ASSIGNMENT. A single figure is the whole answer: the number of lines in the entries that contain "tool".
..........
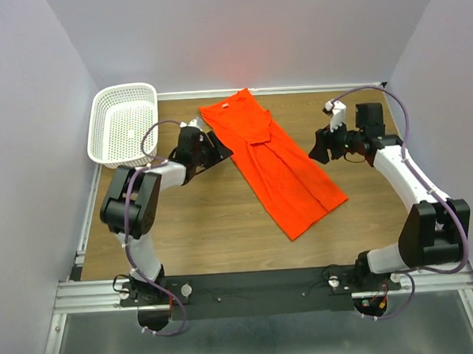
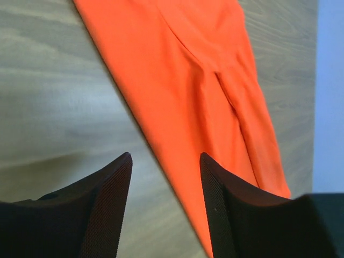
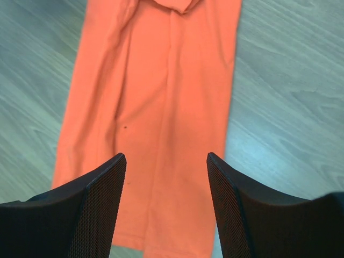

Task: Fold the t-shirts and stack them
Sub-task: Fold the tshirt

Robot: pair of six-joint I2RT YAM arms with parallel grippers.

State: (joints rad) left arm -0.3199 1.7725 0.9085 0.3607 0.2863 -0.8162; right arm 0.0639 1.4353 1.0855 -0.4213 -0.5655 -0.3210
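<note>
An orange-red t-shirt (image 1: 273,160) lies flat on the wooden table, folded lengthwise into a long strip that runs from the back centre down toward the right. My left gripper (image 1: 219,148) hovers at the strip's left edge near the collar end, open, with nothing between its fingers (image 2: 114,204); the t-shirt (image 2: 199,80) shows just past them. My right gripper (image 1: 317,147) is off the strip's right side, open and empty, and its wrist view looks down on the t-shirt (image 3: 161,107) between its fingers (image 3: 226,204).
A white mesh basket (image 1: 123,124) stands at the back left corner of the table (image 1: 207,226), just beyond the left arm. Walls close in the left, back and right sides.
</note>
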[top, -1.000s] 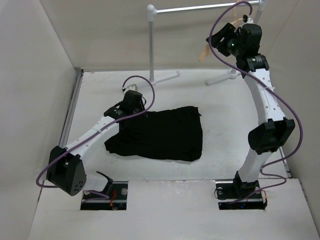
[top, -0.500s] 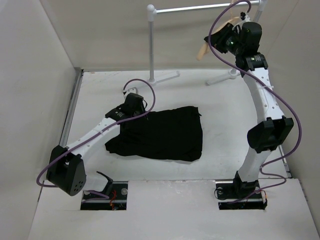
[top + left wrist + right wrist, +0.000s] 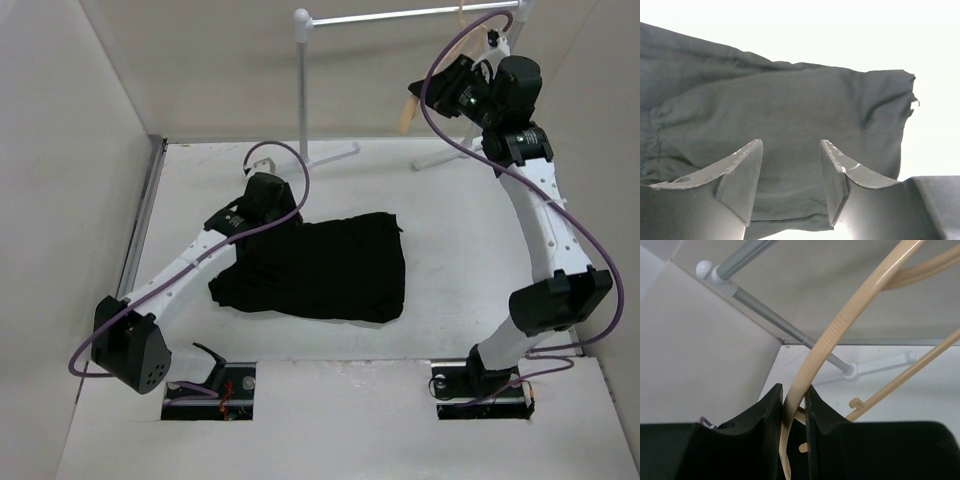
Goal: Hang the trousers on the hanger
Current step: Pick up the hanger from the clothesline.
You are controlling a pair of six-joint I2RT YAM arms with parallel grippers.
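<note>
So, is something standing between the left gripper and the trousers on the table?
Nothing visible does. The left gripper hangs directly over the trousers with its jaws apart, and only black cloth shows in the gap between them.

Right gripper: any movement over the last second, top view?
Yes. The right gripper, shut on the hanger, has shifted slightly right in the top view, away from the rail's left post.

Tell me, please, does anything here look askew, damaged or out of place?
Nothing looks damaged. The trousers lie rumpled on the table, bunched into creases at one edge; the hanger is clamped in the right gripper.
</note>
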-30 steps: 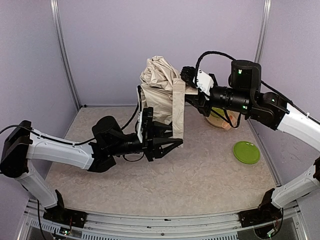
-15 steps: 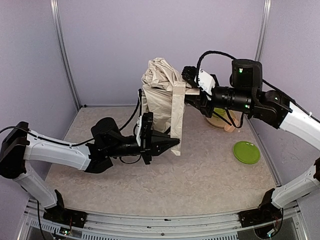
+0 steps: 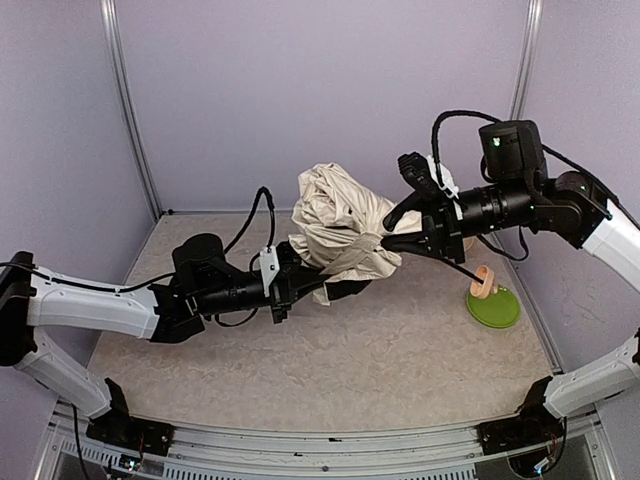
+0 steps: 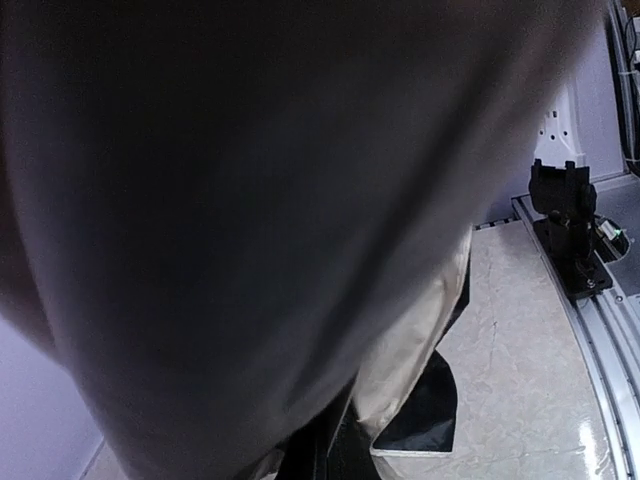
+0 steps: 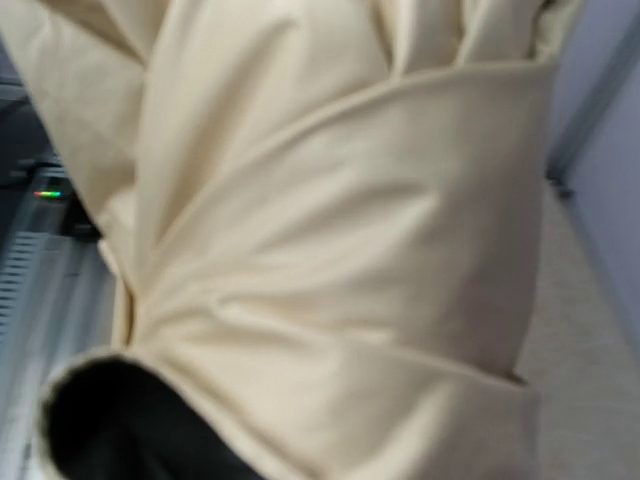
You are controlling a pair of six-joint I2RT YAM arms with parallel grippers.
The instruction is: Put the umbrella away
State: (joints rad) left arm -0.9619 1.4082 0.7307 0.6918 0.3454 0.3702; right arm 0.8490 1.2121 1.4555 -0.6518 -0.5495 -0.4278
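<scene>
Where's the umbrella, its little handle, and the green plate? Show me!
umbrella [image 3: 340, 220]: top view, on the bunched cream cloth.
umbrella handle [image 3: 483, 283]: top view, on the small beige end piece.
green plate [image 3: 503, 313]: top view, on a bare part near its right rim.

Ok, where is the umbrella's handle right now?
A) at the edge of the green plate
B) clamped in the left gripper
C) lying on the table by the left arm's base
A: in the top view a thin shaft runs out of the umbrella, and the beige handle at its end overlaps the left edge of the green plate.
</scene>
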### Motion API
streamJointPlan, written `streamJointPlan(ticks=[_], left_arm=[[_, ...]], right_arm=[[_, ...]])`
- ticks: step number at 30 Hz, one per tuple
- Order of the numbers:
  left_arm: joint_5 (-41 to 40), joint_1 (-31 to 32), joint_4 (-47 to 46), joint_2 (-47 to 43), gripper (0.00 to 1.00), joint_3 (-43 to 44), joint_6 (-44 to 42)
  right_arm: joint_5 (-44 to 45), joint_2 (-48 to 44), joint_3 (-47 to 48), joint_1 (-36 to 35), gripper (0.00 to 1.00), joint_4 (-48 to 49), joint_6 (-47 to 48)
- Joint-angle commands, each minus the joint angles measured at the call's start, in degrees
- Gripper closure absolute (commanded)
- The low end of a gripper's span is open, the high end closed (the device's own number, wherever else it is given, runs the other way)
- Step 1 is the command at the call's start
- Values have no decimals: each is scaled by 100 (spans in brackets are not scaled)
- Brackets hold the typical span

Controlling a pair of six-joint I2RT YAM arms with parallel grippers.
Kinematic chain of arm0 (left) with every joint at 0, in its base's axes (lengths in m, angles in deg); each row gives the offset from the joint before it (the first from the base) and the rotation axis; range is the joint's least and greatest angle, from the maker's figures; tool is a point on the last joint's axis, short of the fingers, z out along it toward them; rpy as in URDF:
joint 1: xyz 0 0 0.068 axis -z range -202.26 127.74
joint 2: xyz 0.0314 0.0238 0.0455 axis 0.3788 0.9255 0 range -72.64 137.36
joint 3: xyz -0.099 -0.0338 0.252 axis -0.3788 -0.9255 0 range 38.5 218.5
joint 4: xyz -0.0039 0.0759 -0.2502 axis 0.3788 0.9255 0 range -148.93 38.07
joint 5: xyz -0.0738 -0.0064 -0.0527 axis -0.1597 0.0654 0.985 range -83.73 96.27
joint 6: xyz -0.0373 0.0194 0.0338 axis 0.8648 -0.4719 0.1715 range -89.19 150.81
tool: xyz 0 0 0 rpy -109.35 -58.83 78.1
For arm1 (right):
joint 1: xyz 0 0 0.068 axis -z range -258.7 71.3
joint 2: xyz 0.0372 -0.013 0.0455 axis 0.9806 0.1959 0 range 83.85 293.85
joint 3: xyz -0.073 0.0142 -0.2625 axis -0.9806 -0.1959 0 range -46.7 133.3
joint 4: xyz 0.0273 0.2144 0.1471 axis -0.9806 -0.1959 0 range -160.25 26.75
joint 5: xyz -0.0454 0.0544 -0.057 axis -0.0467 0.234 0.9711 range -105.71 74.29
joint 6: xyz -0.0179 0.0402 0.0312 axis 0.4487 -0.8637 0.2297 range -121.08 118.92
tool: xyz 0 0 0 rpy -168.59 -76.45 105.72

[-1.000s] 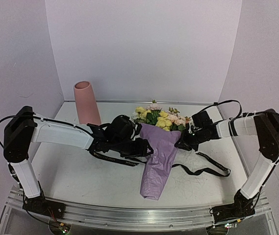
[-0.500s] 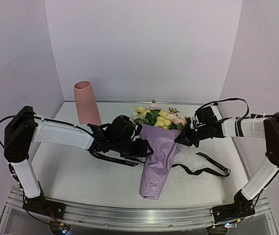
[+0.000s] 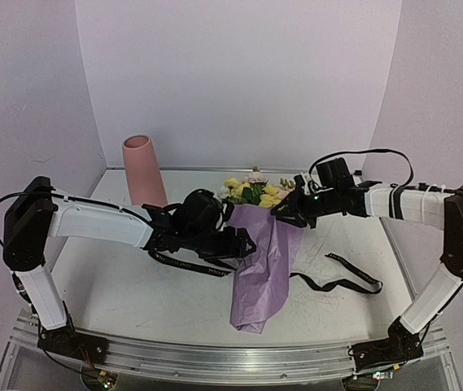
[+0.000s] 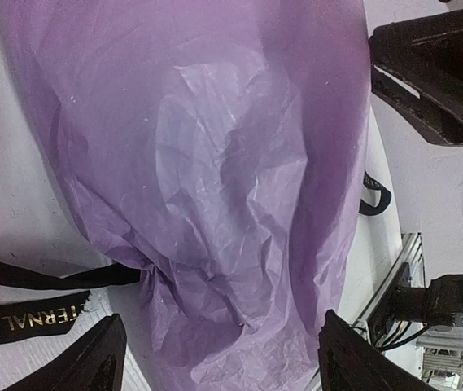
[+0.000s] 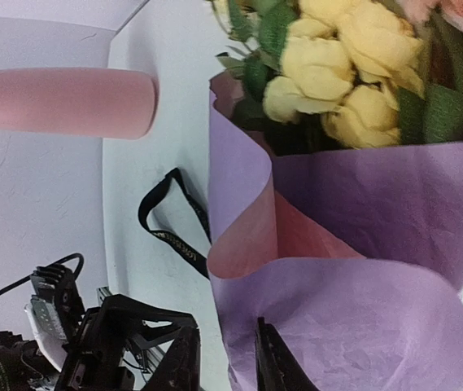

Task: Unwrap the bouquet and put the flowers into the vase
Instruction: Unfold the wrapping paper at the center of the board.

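Observation:
The bouquet lies mid-table, its flowers pointing at the back wall and its lilac paper cone pointing at me. The untied black ribbon trails on the table on both sides. My left gripper is wide open at the cone's left side; in its wrist view the jaws straddle the crinkled paper. My right gripper hovers at the paper's upper right rim. Its fingers stand a little apart, with the paper's edge between them. The pink vase stands upright at the back left.
Ribbon with gold lettering lies beside the left fingers and loops left of the paper. White walls close in the back and both sides. The left arm shows low in the right wrist view.
My right gripper has swung left and up from the bouquet's right side onto the paper's upper rim, and its fingers have parted slightly. The left gripper has opened wider.

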Motion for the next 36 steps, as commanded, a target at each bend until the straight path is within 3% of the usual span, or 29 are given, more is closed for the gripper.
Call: streamJointPlan(ticks=[1, 8, 24, 33, 36], left_arm=[[-351, -27, -100, -489, 17, 105, -108], [-312, 53, -42, -488, 17, 192, -3], [-345, 432, -11, 150, 17, 787, 266], [-656, 474, 250, 46, 16, 732, 396], [-971, 474, 276, 12, 16, 714, 356]], right_arm=[[-305, 180, 344, -232, 67, 145, -108], [-477, 373, 420, -572, 55, 486, -241], [-324, 384, 548, -779, 54, 711, -494], [572, 30, 435, -717, 52, 304, -336], [579, -25, 360, -621, 44, 226, -273]])
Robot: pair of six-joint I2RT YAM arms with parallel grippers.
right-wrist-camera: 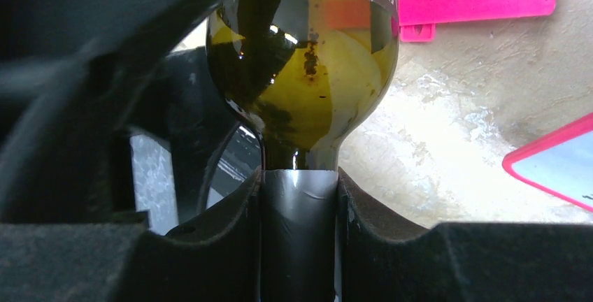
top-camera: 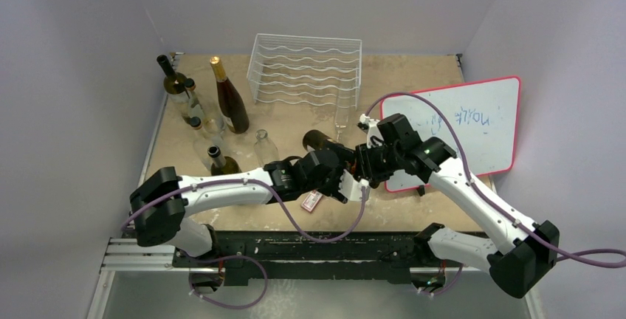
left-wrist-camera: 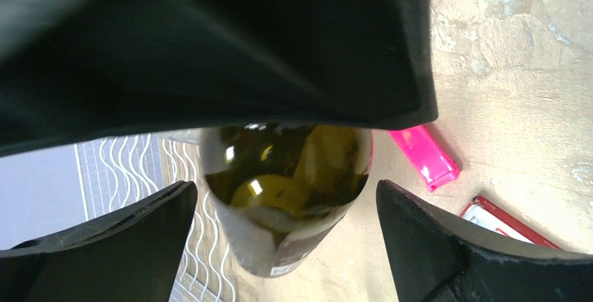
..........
EXPECTED ANSWER. 3